South Africa has decided to impose a very economically and socially costly version of the lockdown. China did something similar, but at a much later stage of the epidemic, and they made absolutely sure it worked the first time around, as they knew it could not be repeated. A lot of the potential benefit in our country has been lost by the failure to align it with mass testing of people in the townships and informal settlements. As it is, that testing will only really get going towards the end of the lockdown period. Once people are moving around again it becomes much more difficult to identify and isolate existing clusters of infection before new ones break out.
Other aspects may prove in the long run to have been counter-productive. Many of the rules that have been imposed are idiotic and serve no rational purpose in checking the spread of Covid-19. Keeping people indoors for long periods actually facilitates the spread of respiratory illnesses within homes, and between them, as many people will continue to socialise with their neighbours behind closed doors. It is also detrimental to their physical and mental health, and their immunity, ahead of winter. It is very likely that many children are suffering from under-nutrition as they are no longer receiving meals at school, and/or the government is currently denying their parents in the informal sector the ability to earn an income.

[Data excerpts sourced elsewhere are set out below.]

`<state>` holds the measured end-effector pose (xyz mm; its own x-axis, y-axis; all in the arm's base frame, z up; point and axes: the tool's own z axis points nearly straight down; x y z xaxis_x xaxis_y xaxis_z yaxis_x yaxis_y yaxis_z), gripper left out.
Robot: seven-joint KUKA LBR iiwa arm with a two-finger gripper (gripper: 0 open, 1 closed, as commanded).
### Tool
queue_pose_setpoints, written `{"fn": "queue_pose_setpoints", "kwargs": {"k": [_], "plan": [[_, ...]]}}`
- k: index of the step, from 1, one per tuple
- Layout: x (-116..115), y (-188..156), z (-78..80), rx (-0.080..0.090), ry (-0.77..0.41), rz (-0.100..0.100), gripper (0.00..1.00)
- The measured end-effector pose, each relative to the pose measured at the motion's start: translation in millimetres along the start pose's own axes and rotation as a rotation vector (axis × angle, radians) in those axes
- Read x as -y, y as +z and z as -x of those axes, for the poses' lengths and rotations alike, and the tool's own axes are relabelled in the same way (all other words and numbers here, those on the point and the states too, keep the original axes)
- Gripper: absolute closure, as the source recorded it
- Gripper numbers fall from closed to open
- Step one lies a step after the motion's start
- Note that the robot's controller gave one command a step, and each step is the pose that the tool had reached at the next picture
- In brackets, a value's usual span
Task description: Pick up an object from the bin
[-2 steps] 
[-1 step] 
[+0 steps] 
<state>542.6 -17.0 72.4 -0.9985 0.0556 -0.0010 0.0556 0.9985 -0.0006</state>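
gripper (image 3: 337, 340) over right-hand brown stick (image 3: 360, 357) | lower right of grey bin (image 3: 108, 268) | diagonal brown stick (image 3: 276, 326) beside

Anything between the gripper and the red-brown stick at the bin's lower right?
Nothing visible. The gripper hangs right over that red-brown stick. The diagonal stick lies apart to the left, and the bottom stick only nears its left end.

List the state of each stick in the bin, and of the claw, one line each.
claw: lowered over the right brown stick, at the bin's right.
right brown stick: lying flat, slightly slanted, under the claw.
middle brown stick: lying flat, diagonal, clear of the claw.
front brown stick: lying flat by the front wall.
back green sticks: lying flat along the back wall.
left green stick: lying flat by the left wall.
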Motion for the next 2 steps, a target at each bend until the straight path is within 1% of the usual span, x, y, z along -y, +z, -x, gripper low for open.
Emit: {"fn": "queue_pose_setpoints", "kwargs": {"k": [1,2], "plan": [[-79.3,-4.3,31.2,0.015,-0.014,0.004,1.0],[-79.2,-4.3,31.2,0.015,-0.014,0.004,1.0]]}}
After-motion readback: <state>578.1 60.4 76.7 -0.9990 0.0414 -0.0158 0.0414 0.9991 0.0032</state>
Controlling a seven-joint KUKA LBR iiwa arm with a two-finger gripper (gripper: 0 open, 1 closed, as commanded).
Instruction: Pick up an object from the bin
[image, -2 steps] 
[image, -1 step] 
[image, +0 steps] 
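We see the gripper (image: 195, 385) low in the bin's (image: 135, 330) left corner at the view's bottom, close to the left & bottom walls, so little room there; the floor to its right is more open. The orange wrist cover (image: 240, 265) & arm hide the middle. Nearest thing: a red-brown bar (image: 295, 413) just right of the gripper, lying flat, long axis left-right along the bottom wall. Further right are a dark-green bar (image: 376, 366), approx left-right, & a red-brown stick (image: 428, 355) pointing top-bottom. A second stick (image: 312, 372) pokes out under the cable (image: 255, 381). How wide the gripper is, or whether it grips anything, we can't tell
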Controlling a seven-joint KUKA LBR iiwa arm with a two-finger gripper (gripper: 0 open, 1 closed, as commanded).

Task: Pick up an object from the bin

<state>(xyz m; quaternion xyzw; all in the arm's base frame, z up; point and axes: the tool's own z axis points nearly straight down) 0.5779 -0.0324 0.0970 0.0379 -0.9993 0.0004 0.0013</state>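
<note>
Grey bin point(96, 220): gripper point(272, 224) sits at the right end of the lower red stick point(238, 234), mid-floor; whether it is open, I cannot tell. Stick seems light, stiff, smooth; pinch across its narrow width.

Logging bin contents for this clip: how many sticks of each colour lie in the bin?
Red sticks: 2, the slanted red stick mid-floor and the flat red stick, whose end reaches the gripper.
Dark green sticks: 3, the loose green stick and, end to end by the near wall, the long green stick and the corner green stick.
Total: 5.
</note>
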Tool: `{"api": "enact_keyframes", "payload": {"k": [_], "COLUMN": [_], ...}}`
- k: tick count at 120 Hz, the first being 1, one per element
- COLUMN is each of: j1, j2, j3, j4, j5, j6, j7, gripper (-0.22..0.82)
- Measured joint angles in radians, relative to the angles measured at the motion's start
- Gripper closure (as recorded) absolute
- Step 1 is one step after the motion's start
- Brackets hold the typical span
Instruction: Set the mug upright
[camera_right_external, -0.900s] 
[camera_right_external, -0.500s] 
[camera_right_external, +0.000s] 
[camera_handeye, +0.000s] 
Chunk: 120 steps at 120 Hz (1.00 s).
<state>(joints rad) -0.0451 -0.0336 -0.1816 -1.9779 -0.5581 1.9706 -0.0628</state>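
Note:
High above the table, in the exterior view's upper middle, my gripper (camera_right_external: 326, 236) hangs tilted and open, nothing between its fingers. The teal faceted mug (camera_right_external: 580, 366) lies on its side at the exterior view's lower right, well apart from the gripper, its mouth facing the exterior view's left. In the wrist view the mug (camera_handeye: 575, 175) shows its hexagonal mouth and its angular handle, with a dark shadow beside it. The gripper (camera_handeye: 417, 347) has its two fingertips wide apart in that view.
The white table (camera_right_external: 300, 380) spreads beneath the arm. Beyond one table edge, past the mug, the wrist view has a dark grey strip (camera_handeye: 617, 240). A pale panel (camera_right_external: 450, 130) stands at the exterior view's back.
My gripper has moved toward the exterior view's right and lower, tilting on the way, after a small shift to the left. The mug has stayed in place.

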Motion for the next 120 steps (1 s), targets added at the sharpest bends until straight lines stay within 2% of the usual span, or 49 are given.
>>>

South Africa’s 21 day lockdown then will likely have helped in the short term to limit the spread of the virus within the suburbs, and between cities and provinces, though less within high density areas where social distancing is neither feasible nor enforceable, to the extent that it has already established a foothold in such places.
If winter comes and the virus nonetheless breaks out then anything gained in suppressing its spread during the lockdown could be lost within a matter of days, even hours. Should this happen the current 21 day lockdown will go down in history as a "magical solution" to a looming catastrophe that achieved, at enormous cost, almost nothing at all.